Prisons : Un projet de loi pénitentiaire au rabais

2 août 2008

C’était l’une des promesses phares de campagne du candidat Sarkozy : répondre massivement à l’inflation carcérale. Rachida Dati, sa ministre de la Justice, a présenté en Conseil des ministres cette bien décevante « réponse ».

La ministre de la Justice, Rachida Dati, a présenté lundi dernier en Conseil des ministres le projet de loi pénitentiaire, l’un de ses grands chantiers, qui entend développer les alternatives à la détention provisoire et les aménagements de peine tout en reconnaissant « un ensemble de droits fondamentaux aux détenus ».

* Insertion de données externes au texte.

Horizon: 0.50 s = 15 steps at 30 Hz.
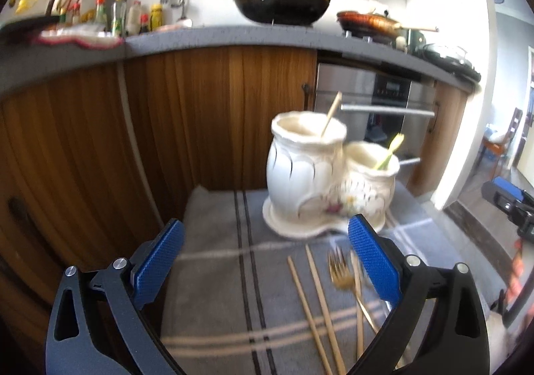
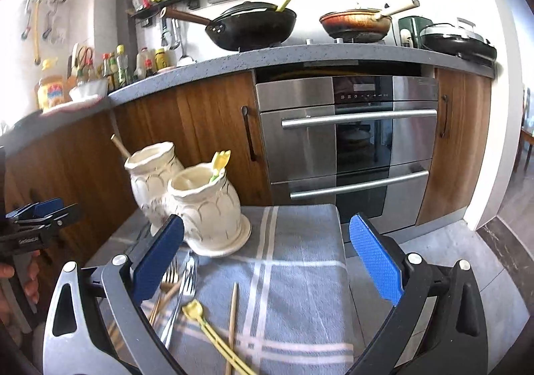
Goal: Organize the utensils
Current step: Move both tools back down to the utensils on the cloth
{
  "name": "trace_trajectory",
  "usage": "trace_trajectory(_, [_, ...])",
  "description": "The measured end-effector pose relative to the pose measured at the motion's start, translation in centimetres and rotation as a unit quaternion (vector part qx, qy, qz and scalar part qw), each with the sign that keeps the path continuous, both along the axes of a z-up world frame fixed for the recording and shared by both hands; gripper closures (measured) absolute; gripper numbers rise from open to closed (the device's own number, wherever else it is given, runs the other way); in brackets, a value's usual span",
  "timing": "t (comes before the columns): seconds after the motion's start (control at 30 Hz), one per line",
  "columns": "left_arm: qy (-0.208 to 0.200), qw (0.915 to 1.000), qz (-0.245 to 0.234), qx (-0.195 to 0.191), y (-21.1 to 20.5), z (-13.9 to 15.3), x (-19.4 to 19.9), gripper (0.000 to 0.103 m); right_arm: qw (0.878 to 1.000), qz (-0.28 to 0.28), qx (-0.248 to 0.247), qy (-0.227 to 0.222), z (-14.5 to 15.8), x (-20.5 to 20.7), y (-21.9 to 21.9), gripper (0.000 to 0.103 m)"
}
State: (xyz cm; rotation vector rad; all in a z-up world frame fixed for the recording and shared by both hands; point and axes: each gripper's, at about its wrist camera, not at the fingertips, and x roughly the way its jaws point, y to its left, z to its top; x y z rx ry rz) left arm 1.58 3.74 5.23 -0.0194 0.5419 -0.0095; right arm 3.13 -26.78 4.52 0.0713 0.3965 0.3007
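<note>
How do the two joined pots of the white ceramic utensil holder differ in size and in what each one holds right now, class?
The taller pot stands higher and looks wider than the shorter pot. The taller pot holds one plain wooden stick; the shorter pot holds a yellow-green plastic utensil. Both pots are cream-white with scalloped relief, upright, and share one base on the grey striped cloth.
</note>
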Motion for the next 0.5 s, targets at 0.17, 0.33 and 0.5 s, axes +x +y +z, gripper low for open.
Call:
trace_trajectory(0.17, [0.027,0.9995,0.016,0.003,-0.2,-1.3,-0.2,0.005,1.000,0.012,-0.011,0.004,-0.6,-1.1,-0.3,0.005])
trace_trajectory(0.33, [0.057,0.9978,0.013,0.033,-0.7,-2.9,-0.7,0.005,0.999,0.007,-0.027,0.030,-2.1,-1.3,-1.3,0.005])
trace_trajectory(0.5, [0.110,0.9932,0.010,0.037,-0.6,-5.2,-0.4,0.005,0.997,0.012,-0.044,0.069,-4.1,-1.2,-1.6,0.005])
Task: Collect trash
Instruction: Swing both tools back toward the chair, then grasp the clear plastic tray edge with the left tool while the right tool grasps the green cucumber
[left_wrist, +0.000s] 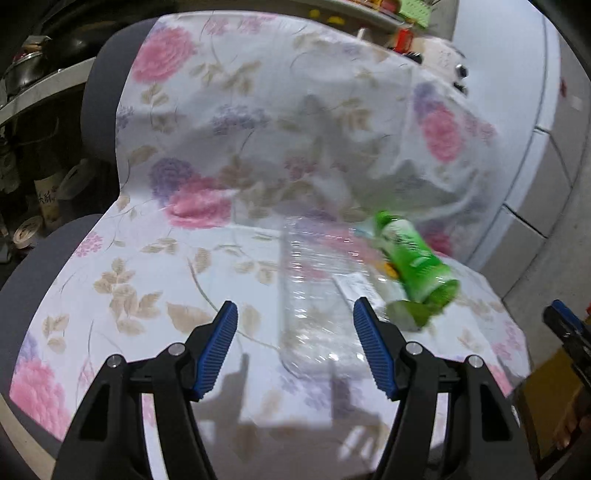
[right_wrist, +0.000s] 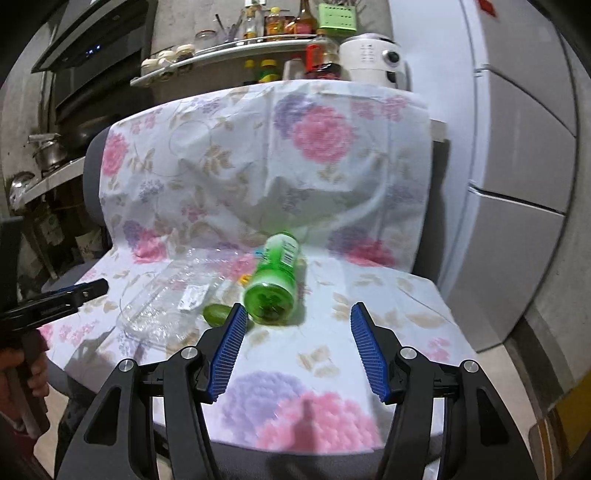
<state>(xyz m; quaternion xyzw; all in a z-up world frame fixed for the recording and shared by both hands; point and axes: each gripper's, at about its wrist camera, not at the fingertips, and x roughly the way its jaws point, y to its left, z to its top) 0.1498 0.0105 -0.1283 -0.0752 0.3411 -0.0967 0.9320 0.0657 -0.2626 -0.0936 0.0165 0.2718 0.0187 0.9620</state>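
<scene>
A green plastic bottle (right_wrist: 275, 278) lies on its side on a chair seat covered with a flowered cloth (right_wrist: 332, 362); it also shows in the left wrist view (left_wrist: 415, 264). A clear plastic tray (left_wrist: 317, 295) with a white label lies left of the bottle, also in the right wrist view (right_wrist: 166, 302). A small green piece (right_wrist: 216, 314) lies by the bottle's base. My left gripper (left_wrist: 295, 314) is open, just in front of the clear tray. My right gripper (right_wrist: 298, 317) is open, just in front of the bottle's base. Both are empty.
The cloth drapes over the chair back (right_wrist: 266, 155). Behind it is a shelf with bottles and jars (right_wrist: 266, 33) and a white appliance (right_wrist: 373, 59). A pale fridge (right_wrist: 517, 147) stands right. Pots (right_wrist: 48, 151) sit on a shelf left.
</scene>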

Le texte « garantit » ainsi « la domiciliation à l’établissement pénitentiaire », « le maintien des liens familiaux » grâce à une amélioration de l’accueil des familles, « le droit au travail » avec l’encouragement à l’exercice d’une activité professionnelle, « le droit à la formation » (« à titre expérimental », des régions pourront assurer la formation professionnelle des détenus), et l’aide aux détenus les « plus démunis ».
Deuxième axe du projet, le développement des alternatives à la détention provisoire. « Une personne mise en examen pourra être assignée à résidence sous bracelet électronique fixe ou mobile au lieu d’être placée en détention provisoire ». Quant aux aménagements de peine, ils « seront facilités pour réussir la réinsertion », indique le texte : les peines d’emprisonnement « de moins de deux ans » seront aménageables.

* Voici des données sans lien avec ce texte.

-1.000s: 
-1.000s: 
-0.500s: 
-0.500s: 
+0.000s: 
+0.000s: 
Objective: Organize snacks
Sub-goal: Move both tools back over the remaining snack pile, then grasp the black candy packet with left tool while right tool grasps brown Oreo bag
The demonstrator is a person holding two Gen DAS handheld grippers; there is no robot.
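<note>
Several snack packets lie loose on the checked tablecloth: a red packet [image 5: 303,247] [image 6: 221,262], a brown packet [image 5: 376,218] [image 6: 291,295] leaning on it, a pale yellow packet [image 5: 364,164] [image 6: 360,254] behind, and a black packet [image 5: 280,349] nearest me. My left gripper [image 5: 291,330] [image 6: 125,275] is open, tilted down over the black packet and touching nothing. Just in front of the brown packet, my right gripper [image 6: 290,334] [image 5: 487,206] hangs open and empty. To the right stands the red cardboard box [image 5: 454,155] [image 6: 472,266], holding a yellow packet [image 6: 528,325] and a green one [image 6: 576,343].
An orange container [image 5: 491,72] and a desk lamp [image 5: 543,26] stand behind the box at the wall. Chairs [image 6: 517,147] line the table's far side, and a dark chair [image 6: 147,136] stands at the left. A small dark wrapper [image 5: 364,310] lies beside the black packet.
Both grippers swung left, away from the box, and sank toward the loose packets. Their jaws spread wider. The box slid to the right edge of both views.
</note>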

Selon le compte-rendu, « les missions de l’administration pénitentiaire seront davantage tournées vers la réinsertion et la prévention de la récidive ».
Le texte était particulièrement attendu, pour la double raison que, d’une part, le Président Nicolas Sarkozy en avait fait un engagement de campagne, et que, d’autre part, la présentation du texte se fait dans un contexte de surpopulation carcérale record. Il y avait en effet 68.151 détenus au 1er juillet 2008 pour une capacité d’accueil de 50.806 places dans les quelque 200 prisons françaises, soit un taux d’occupation supérieur à 126%.
Cette attente a pourtant été globalement déçue. Le syndicat national de l’ensemble des personnels de l’administration pénitentiaire, le Snepap-FSU, déplore ainsi que le texte de Mme Dati « n’ait pas la portée fondamentale que les personnels pénitentiaires attendaient ». Dans son communiqué, le syndicat se félicite que « les droits des détenus progressent : l’accès au téléphone, l’entrée des entreprises d’insertion, la domiciliation qui permettra aux détenus d’accéder plus facilement aux prestations sociales », mais regrette que « des insatisfactions demeurent comme le droit du travail qui ne sera pas plus effectif qu’auparavant ».
Selon ce syndicat, ce dont manque la loi est « d’une réelle ambition », prenant pour exemple le fait que soit à nouveau différée l’obligation d’enfermer seul tout détenu en attente de jugement. « Le nouveau moratoire de cinq années provoque beaucoup d’amertume et de désespoir, et cela d’autant que le reste du texte ne nous apparaît pas contenir des dispositions qui permettront à l’issue de ce délai d’assurer un encellulement respectueux des droits des personnes », conclut le Snepap-FSU.
Le maquillage prodigué par Mme Dati dans sa loi pénitentiaire n’aura donc au mieux que le rôle de cache-misère, mais ne parviendra pas, selon ces personnes, à répondre complètement à la crise inhérente à l’inflation carcérale.